**EXERCISE DETAILS**
Quote the listing below in its entirety.

Top of SUPPLIED INFORMATION

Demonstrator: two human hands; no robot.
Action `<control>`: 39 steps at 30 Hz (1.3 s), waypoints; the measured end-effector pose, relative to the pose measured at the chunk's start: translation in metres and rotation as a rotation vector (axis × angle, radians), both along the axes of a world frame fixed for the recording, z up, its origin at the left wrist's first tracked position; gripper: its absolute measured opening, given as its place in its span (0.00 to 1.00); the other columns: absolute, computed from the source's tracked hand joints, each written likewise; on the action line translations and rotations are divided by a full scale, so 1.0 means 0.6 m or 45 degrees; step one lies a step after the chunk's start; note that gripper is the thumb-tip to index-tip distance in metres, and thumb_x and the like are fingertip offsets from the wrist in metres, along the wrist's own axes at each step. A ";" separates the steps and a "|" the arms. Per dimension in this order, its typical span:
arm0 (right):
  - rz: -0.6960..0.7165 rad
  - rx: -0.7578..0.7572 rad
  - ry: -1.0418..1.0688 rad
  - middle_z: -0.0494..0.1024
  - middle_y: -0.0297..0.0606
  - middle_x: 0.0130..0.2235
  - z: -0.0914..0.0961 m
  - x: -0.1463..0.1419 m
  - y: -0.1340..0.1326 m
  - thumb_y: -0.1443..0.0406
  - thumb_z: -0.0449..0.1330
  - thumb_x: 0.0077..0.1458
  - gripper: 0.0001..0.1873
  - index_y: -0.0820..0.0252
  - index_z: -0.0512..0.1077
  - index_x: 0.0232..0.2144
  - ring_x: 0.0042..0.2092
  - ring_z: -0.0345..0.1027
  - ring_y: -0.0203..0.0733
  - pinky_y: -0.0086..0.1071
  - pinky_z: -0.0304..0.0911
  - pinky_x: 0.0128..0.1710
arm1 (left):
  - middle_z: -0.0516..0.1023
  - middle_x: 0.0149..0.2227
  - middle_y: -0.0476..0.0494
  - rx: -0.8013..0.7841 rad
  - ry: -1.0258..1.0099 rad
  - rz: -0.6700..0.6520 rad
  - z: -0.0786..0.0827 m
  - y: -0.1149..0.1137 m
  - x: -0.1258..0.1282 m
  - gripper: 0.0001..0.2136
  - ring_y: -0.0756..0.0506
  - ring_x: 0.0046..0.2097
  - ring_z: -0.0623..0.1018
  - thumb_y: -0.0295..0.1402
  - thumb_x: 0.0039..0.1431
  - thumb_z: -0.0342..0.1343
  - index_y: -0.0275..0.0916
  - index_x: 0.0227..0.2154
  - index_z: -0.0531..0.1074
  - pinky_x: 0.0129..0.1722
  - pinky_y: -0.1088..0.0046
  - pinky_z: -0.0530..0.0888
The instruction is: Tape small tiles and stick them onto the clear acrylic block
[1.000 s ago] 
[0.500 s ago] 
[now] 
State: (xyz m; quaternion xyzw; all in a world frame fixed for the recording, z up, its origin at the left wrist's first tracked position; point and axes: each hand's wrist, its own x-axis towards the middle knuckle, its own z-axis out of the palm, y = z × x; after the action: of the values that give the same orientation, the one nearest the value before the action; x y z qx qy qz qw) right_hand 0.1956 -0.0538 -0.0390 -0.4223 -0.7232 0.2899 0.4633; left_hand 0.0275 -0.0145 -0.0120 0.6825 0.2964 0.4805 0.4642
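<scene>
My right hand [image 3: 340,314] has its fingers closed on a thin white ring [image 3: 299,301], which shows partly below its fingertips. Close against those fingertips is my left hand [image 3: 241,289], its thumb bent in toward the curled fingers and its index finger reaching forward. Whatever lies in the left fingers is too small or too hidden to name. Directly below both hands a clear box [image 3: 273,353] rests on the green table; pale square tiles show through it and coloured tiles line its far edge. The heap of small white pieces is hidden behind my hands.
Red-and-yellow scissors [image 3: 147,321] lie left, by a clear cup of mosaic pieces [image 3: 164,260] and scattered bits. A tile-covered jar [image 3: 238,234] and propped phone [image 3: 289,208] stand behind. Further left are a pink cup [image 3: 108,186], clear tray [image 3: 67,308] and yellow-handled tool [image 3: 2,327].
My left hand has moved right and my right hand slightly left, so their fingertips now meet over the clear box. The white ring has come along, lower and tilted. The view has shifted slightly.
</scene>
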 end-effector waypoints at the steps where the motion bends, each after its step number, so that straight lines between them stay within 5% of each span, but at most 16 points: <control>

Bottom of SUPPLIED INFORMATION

**ANSWER TO THIS PROBLEM**
Demonstrator: two human hands; no robot.
Action `<control>`: 39 steps at 30 Hz (1.3 s), waypoints; the measured end-effector pose, relative to the pose measured at the chunk's start: translation in metres and rotation as a rotation vector (axis × angle, radians), both along the axes of a world frame fixed for the recording, z up, its origin at the left wrist's first tracked position; gripper: its absolute measured opening, given as its place in its span (0.00 to 1.00); the other columns: absolute, computed from the source's tracked hand joints, each written likewise; on the action line translations and rotations are divided by a full scale, so 1.0 means 0.6 m or 45 degrees; step one lies a step after the chunk's start; note that gripper is the thumb-tip to index-tip distance in metres, and thumb_x and the like are fingertip offsets from the wrist in metres, along the wrist's own axes at each step. A ";" separates the steps and a "|" the arms. Per dimension in this order, its typical span:
arm0 (right):
  - rz: -0.6960..0.7165 rad
  - rx: -0.7578..0.7572 rad
  - ry: -1.0418..1.0688 rad
  - middle_z: -0.0494..0.1024
  - middle_y: -0.0297..0.0606
  - middle_x: 0.0130..0.2235
  - z: -0.0914..0.0961 m
  - x: -0.1463..0.1419 m
  - y: -0.1340..0.1326 m
  - thumb_y: -0.1443..0.0406
  - thumb_z: -0.0449..0.1330
  - thumb_x: 0.0077..0.1458
  - gripper: 0.0001..0.1873
  - index_y: -0.0820..0.0252
  - index_z: -0.0512..0.1077
  - index_x: 0.0232..0.2144
  - ring_x: 0.0042..0.2092
  - ring_z: -0.0345..0.1027
  - ring_y: -0.0203..0.0733
  - pinky_y: -0.0086..0.1071
  - pinky_z: -0.0304..0.0911
  - pinky_x: 0.0128..0.1710
arm1 (left):
  - middle_z: -0.0516..0.1023
  - middle_x: 0.0149..0.2227
  - middle_y: -0.0476..0.0494
  - rx: -0.8013..0.7841 rad
  - ry: -1.0258..1.0099 rad
  - rz: -0.6700..0.6520 rad
  - z: -0.0786..0.0827 m
  - y: -0.1149..0.1137 m
  - x: -0.1258..0.1282 m
  - gripper: 0.0001..0.2136
  - ring_y: -0.0756..0.0506
  - ring_x: 0.0046..0.2097
  - ring_z: -0.0623..0.1018
  - thumb_y: -0.0295..0.1402
  - thumb_x: 0.0039..0.1431
  - thumb_z: -0.0342..0.1343
  - index_y: -0.0275..0.0916
  - index_x: 0.0227..0.2154
  - index_z: -0.0531..0.1074
  - pinky_x: 0.0129..0.1722
  - pinky_y: -0.1088..0.0046
  - pinky_z: -0.0530..0.0888
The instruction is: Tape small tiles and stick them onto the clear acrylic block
[1.000 s ago] 
[0.500 s ago] 
[now] 
State: (xyz m; quaternion xyzw; all in a world frame fixed for the recording, z up, its origin at the left wrist's first tracked position; point and axes: each hand's wrist, its own x-axis towards the middle knuckle, its own z-axis out of the palm, y = z × x; after the action: of the values that give the same orientation, the one nearest the value before the action; x y z qx qy qz qw) right_hand 0.1956 -0.0538 -0.0390 -0.4223 -0.7232 0.2899 0.4633; left_hand 0.0275 -0.0145 -0.0120 0.6825 0.2964 0.4805 0.4642
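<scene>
My right hand [image 3: 340,314] has its fingers closed on a thin white ring [image 3: 299,301], which shows partly below its fingertips. Close against those fingertips is my left hand [image 3: 241,289], its thumb bent in toward the curled fingers and its index finger reaching forward. Whatever lies in the left fingers is too small or too hidden to name. Directly below both hands a clear box [image 3: 273,353] rests on the green table; pale square tiles show through it and coloured tiles line its far edge. The heap of small white pieces is hidden behind my hands.
Red-and-yellow scissors [image 3: 147,321] lie left, by a clear cup of mosaic pieces [image 3: 164,260] and scattered bits. A tile-covered jar [image 3: 238,234] and propped phone [image 3: 289,208] stand behind. Further left are a pink cup [image 3: 108,186], clear tray [image 3: 67,308] and yellow-handled tool [image 3: 2,327].
My left hand has moved right and my right hand slightly left, so their fingertips now meet over the clear box. The white ring has come along, lower and tilted. The view has shifted slightly.
</scene>
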 end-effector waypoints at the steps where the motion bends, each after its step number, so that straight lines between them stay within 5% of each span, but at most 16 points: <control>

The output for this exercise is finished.